Диас Грей лишь недавно открыл свой кабинет и был нечувствителен к возраставшей славе имени Петруса, которое повторяли ему как некий дар, заклинание или угрозу; он терпеливо отнесся к этой странной иноземной форме истерии, которая проявлялась у него в кабинете и которую несколько последующих месяцев практики в Колонии сделали для него вещью нормальной, неизбежной и предсказуемой.

Девочка лежит на кушетке, круглое личико простодушно, спокойно глядит в потолок, крючок усвоен, как пища. Рядом плохо одетые женщины в больших туфлях без каблуков, женщины с большой грудью и красивыми пышными волосами, похожие на породистых животных, не сознающие себя, берущие от мира лишь ту крошечную долю, которая им нужна, то произносили трагедийные тирады, то что-то объясняли, то издавали приглушенные стоны, подавляя рыдания, то молча пятились, пока не упирались в стены широкими спинами, округлыми задами. Тяжело дыша, осуждающе глядя, они, немного помолчав, снова поднимали галдеж. А гринго-управляющий, отрицательно покачав головой, отказался остаться в прихожей и стоял, опершись о косяк двери, безмолвно потея от избытка преданности.

Диас Грей ввел обезболивающее, сделал надрез и протянул матери — или же тетке — дужку крючка на память. Устремляя стеклянные глаза на мягко светящийся потолок или на двигающуюся голову врача, Анхелика Инес покорно разрешала колоть себя, резать и обертывать марлей. Она не произнесла ни слова, и круглое, загорелое с румянцем личико между торчащими в стороны тугими косичками выражало надежную привычку ждать, что тебе сделает другой, или ждать собственного своего ощущения, которое обязательно последует за предыдущими, и каждое будет порождением прежнего и его палачом — и так беспрерывно, безостановочно, потому что задолго до того, как девочке впервые пришлось лежать на кушетке, она уже не признавала смерти — и это навсегда.

Второй раз — Диас Грей тогда уже знал, но не оробел, все значение имени Петрус, — собственно, не был воспоминанием. То ли пережитый момент был безвозвратно забыт и его подменяло — недвижимое, четкое, прихотливо расцвеченное — воспоминание о какой-то гравюре, которую доктор никогда не видел и которую никто никогда не рисовал. Нереальность ее, ощущение, что сцена эта имела место или была зафиксирована сто лет назад, вызывались, вероятно, мягким, охряных тонов светом, озарявшим ее.

Старый Петрус, очень прямой, стоит в центре, бачки его уже беловато-серые, он не улыбается, но по обязанности терпеливо показывает, что способен улыбаться; в глазах холодное внимание и вполне молодой блеск; в левой руке, прижатой к жилету, он держит только что зажженную сигару, чей аромат так же неотделим от гравюры, как геометрические плоскости в зыбких желтых тонах, освещающих ее.

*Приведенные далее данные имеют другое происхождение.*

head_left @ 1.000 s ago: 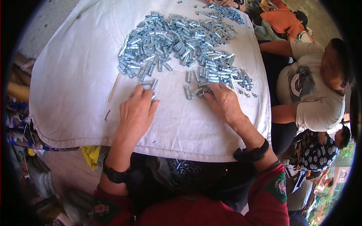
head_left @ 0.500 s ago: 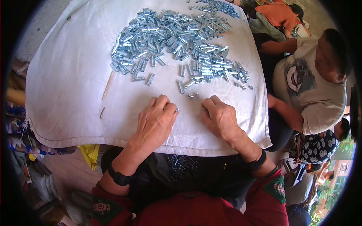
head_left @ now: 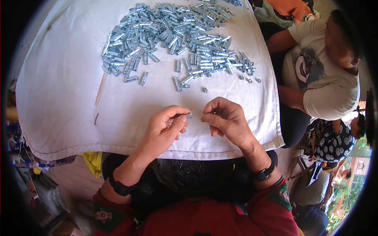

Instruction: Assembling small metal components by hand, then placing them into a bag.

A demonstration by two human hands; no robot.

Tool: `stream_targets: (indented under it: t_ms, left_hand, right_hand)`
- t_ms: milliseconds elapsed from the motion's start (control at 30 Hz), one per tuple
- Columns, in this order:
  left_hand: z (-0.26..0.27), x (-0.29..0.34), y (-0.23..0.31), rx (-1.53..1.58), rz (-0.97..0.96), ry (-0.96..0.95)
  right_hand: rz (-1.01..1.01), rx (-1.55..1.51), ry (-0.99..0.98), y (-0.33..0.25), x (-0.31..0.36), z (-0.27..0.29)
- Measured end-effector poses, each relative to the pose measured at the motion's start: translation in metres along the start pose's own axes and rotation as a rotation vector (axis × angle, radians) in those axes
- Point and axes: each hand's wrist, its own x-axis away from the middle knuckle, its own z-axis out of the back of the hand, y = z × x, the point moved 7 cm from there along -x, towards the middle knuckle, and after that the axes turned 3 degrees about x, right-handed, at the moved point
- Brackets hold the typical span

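Note:
Near the front of the white cloth, my left hand [head_left: 161, 128] pinches a slotted metal sleeve [head_left: 189, 116] between thumb and fingers, its end poking out toward the right. Facing it across a small gap, my right hand [head_left: 228, 120] has thumb and forefinger closed on a small metal nut, nearly all hidden by the fingertips. One loose nut [head_left: 205, 90] lies just beyond my hands. Farther off spreads a large pile of shiny metal sleeves [head_left: 157, 33], with several small nuts [head_left: 250, 80] at its right edge.
A thin wooden stick [head_left: 100, 89] and a bent dark piece [head_left: 96, 118] lie on the cloth [head_left: 59, 98] at left. Small metal pins [head_left: 189, 173] rest on dark fabric in my lap. Another person [head_left: 319, 67] sits close at the right edge.
Of two loose nuts in front of my hands, one has left the cloth. Both hands have turned and come closer together, and the sleeve's end now shows. The whole view has shifted slightly.

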Motion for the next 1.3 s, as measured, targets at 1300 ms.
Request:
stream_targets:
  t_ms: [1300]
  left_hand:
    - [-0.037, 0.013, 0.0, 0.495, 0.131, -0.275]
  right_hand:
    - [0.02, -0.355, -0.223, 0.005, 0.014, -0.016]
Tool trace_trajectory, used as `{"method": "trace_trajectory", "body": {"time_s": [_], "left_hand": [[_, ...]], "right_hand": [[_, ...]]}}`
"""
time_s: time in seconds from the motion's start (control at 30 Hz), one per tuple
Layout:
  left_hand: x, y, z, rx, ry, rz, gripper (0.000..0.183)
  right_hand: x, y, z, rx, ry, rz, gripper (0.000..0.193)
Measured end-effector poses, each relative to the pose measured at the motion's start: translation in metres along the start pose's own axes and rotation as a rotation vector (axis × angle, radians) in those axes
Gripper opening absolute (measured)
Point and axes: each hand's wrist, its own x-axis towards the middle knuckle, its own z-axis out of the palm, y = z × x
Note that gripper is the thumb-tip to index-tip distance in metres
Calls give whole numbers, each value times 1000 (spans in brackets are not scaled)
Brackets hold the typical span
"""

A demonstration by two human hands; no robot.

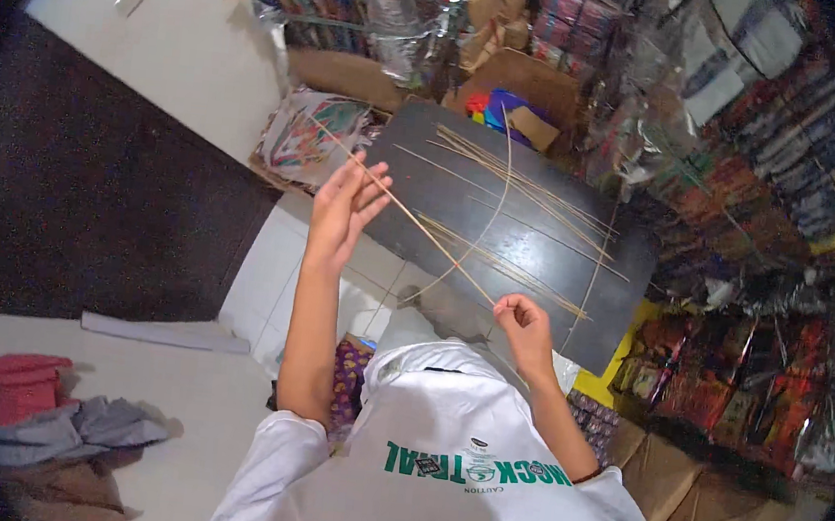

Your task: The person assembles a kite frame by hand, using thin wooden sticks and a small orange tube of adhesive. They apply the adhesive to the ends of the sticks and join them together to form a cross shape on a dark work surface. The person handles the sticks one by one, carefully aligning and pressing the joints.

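A long, thin tan stick [423, 227] runs slantwise above the dark table, between my two hands. My left hand [342, 210] pinches it loosely near its upper left end, with some fingers stretched out. At the lower right end, my right hand [524, 328] grips it between thumb and fingers, the other fingers curled. A curved thin strip [507, 184] crosses the table and passes the held stick; whether they touch I cannot tell. Several similar sticks lie in two loose bundles, a far bundle [535, 186] and a near bundle [507, 266], on the table [406, 174].
Tall stacks of plastic-wrapped goods [741, 141] crowd the right and far sides. Behind the table stands an open cardboard box [541, 77] with colourful items. A dark door-like panel [93, 189] is at the left, above crumpled clothes [69, 433] on the floor.
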Motion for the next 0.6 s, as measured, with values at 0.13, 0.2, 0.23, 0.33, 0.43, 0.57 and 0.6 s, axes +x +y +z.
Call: {"method": "trace_trajectory", "body": {"time_s": [0.13, 0.2, 0.23, 0.33, 0.43, 0.57, 0.6], "left_hand": [[29, 5, -40, -27, 112, 74, 41], [44, 8, -57, 1, 167, 106, 40], [50, 8, -64, 13, 194, 119, 40], [72, 6, -87, 39, 204, 122, 37], [93, 13, -119, -15, 257, 133, 34], [126, 27, -166, -27, 292, 86, 38], [134, 31, -178, -51, 311, 72, 39]], "right_hand": [[10, 7, 14, -116, -55, -6, 11], [17, 9, 23, -164, -62, 1, 11], [20, 11, 28, -177, -61, 11, 11], [32, 15, 51, -160, -70, 32, 11], [48, 17, 79, -197, -101, 32, 14], [73, 10, 126, -179, -149, 40, 17], [81, 11, 137, -191, -166, 51, 17]]}}
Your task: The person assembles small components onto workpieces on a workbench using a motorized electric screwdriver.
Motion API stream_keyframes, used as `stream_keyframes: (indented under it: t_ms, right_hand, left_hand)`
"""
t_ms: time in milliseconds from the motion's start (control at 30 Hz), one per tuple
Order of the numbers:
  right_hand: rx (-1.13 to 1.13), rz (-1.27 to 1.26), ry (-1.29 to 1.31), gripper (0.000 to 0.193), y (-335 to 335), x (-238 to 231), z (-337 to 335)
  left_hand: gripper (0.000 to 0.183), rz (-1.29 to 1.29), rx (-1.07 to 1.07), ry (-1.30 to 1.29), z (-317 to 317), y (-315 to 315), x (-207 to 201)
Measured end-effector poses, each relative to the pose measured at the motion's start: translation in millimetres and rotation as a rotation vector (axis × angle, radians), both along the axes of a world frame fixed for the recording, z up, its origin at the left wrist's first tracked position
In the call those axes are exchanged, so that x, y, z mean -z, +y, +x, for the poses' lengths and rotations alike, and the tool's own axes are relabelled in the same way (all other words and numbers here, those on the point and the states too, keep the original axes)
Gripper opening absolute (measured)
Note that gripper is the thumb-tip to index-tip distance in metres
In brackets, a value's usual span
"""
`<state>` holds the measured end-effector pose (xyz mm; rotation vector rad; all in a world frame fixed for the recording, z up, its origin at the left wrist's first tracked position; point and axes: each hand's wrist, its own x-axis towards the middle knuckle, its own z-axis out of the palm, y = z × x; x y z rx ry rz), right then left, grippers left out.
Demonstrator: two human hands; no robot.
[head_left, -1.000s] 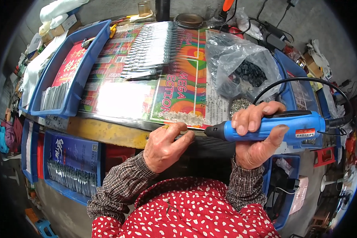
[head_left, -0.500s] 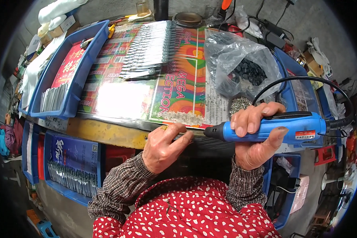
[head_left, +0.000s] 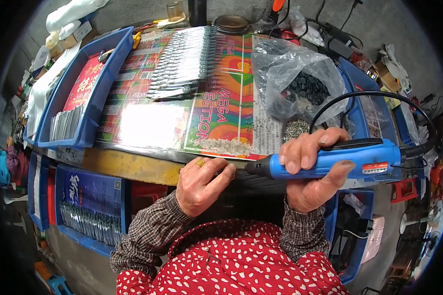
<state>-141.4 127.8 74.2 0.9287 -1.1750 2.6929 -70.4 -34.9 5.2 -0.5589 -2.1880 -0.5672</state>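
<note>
My right hand (head_left: 312, 169) is wrapped round a blue electric screwdriver (head_left: 349, 161), which lies nearly level with its black nose pointing left. That nose reaches the fingertips of my left hand (head_left: 202, 183). The left fingers are closed in a pinch, and a small dark bit of something shows at their tips; its kind is hidden. Beyond the hands, a row of slim silver pieces with dark ends (head_left: 182, 61) lies on the printed table cover (head_left: 226, 125). Small metal parts, perhaps screws (head_left: 296, 129), are heaped just past the right hand.
A clear plastic bag (head_left: 275, 93) holds black parts (head_left: 307, 88). On the left stands a blue tray (head_left: 96, 115) with more silver pieces; a lower blue bin (head_left: 125, 206) holds similar ones. The screwdriver's black cable (head_left: 384, 93) arches over the right side. Stacked dark dishes (head_left: 231, 23) sit behind.
The screwdriver and my right hand have shifted slightly left, so the gap between its nose and my left fingers has closed. My left hand stays nearly in place, still pinched.
</note>
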Motion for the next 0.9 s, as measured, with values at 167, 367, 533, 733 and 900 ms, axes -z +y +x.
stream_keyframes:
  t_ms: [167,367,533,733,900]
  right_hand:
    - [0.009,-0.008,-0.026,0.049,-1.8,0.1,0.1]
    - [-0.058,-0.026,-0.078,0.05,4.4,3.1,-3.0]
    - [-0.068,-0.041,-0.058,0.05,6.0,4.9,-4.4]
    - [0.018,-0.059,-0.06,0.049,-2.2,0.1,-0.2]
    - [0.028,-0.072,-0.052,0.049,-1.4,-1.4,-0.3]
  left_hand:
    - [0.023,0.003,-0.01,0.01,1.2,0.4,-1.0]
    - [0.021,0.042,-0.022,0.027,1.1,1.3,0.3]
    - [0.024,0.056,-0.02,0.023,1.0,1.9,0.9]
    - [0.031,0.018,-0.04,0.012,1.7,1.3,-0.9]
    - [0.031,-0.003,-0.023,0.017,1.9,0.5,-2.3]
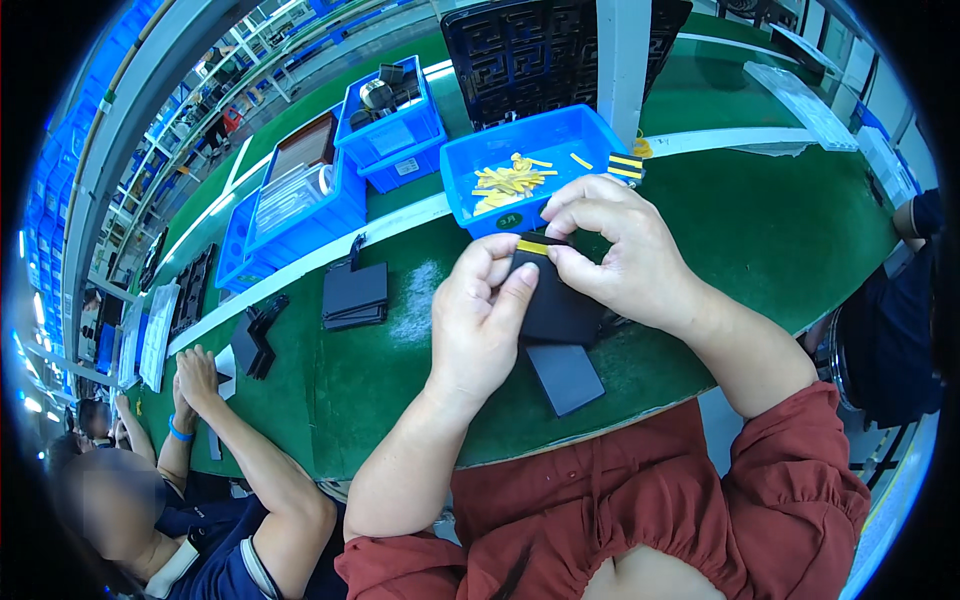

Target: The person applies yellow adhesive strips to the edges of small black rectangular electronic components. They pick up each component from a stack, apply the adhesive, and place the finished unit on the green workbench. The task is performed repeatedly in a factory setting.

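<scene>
My left hand [473, 320] grips a flat black panel [555, 308] by its left side, thumb on its face. Across the panel's upper end lies a short yellow strip [533, 247]. My right hand [625, 245] is closed at that same end, thumb against the right end of the strip and fingertips above it; exactly what they pinch is partly hidden. Below the panel, a flat dark grey piece [567, 381] lies on the green table. Just beyond my hands, a blue bin [480, 152] holds a loose pile of yellow strips [510, 182].
Stacked black panels [355, 297] and another black stack [255, 338] lie to the left. Further back stand blue crates [345, 205] and a grey post [619, 70]. A co-worker's hands [197, 380] work at the left; another person sits at the far right.
</scene>
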`<act>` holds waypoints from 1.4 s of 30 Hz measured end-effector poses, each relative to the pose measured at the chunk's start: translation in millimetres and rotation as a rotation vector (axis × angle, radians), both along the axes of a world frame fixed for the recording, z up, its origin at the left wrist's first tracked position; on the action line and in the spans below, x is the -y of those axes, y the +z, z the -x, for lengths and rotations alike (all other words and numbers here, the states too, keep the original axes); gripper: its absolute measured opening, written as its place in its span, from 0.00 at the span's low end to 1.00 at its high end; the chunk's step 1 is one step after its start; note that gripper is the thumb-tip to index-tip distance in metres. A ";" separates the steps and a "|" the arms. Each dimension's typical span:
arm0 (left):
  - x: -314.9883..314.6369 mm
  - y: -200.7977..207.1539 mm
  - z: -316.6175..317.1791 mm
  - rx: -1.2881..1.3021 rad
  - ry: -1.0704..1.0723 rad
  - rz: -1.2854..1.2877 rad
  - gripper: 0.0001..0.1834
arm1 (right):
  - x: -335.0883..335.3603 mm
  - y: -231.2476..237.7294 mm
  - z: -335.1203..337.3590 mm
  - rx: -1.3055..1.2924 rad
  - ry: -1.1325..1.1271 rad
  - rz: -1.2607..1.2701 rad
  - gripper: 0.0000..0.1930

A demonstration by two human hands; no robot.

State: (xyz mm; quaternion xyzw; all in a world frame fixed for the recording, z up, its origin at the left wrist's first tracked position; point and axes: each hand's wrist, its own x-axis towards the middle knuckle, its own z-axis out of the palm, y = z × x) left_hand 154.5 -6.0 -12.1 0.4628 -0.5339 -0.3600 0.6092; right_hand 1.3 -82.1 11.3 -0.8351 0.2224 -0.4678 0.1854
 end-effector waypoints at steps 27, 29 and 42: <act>-2.3 9.5 -2.6 -0.058 -0.064 0.079 0.14 | -10.6 -4.9 -4.7 0.147 0.036 0.347 0.09; -4.5 9.8 -4.2 0.017 -0.026 0.088 0.14 | -10.0 -3.8 -5.4 0.168 0.009 0.331 0.08; -2.3 9.0 -5.4 0.267 0.065 0.149 0.16 | -11.3 6.5 2.5 0.193 -0.040 0.239 0.07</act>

Ребенок мог бы вырезать фигуру старого Петруса и наклеить ее в тетрадке: все бы думали, что старик позировал для портрета; кроме него, элементами картины была изогнутая спинка деревянного кресла, на которую старик как бы опирался правой рукой, да фон из вертикально стоящих тарелок на полках и кувшинов для пива на камине. Справа от Петруса в полосу света попадали кусочек кружевного чепчика, округлость щеки и крупные, мощные колени сидевшей за шитьем матери — или же тетки. Диас Грей забыл, когда именно овдовел Петрус. Слева от Петруса на заднем плане две темные женские фигуры с лицемерными, возбужденными физиономиями стояли у огромного, неудобного кресла, в котором Анхелика Инес, теперь ничего не ожидая, улыбалась, вся потная, — ноги ее были завернуты в кильянго[38], чрезмерно крупная, прямоугольная нижняя челюсть была выдвинута вперед, но без вызова, нерешительно. За спиной у Петруса светились языки пламени в камине. Стоял тихий теплый осенний день, и это также чувствовалось в гравюре.

Девочке было тогда лет пятнадцать, и она за обедом, обнаружив в груше червяка, потеряла сознание. Теперь она раскачивалась в кресле из стороны в сторону, приподняв спокойное загадочное широкое лицо, изо рта слегка сочилась слюна, на верхней губе блестела полоска пота, косы в этом году были толще, и кончики их уже не загибались кверху.

Петрус сразу же сказал Диасу Грею, что машина, которая ездила за ним в Санта-Марию, готова отвезти его домой. Стоя на террасе, старик взял его под руку — без дружеской теплоты или назойливости; внизу простирался дремотный сад, не слишком симметрично спланированный, с обильной буроватой зеленью, уже заселявшийся белыми статуями; Петрус остановился, чтобы посмотреть на вечернее небо и на контору верфи с беспристрастной гордостью, словно и то и другое было делом его рук.

— Ваш гонорар, доктор, будет вам прислан. — И Диас Грей понял, что старик ему не заплатил на месте, щадя его деликатность и желая отделить мысль о деньгах от проблемы здоровья дочери; обещание имело также целью напомнить Диасу Грею, что его время и знания могли быть куплены Петрусом. — Моя дочь, доктор, совершенно нормальна. Могу показать вам диагнозы за подписью лучших врачей Европы. Профессоров.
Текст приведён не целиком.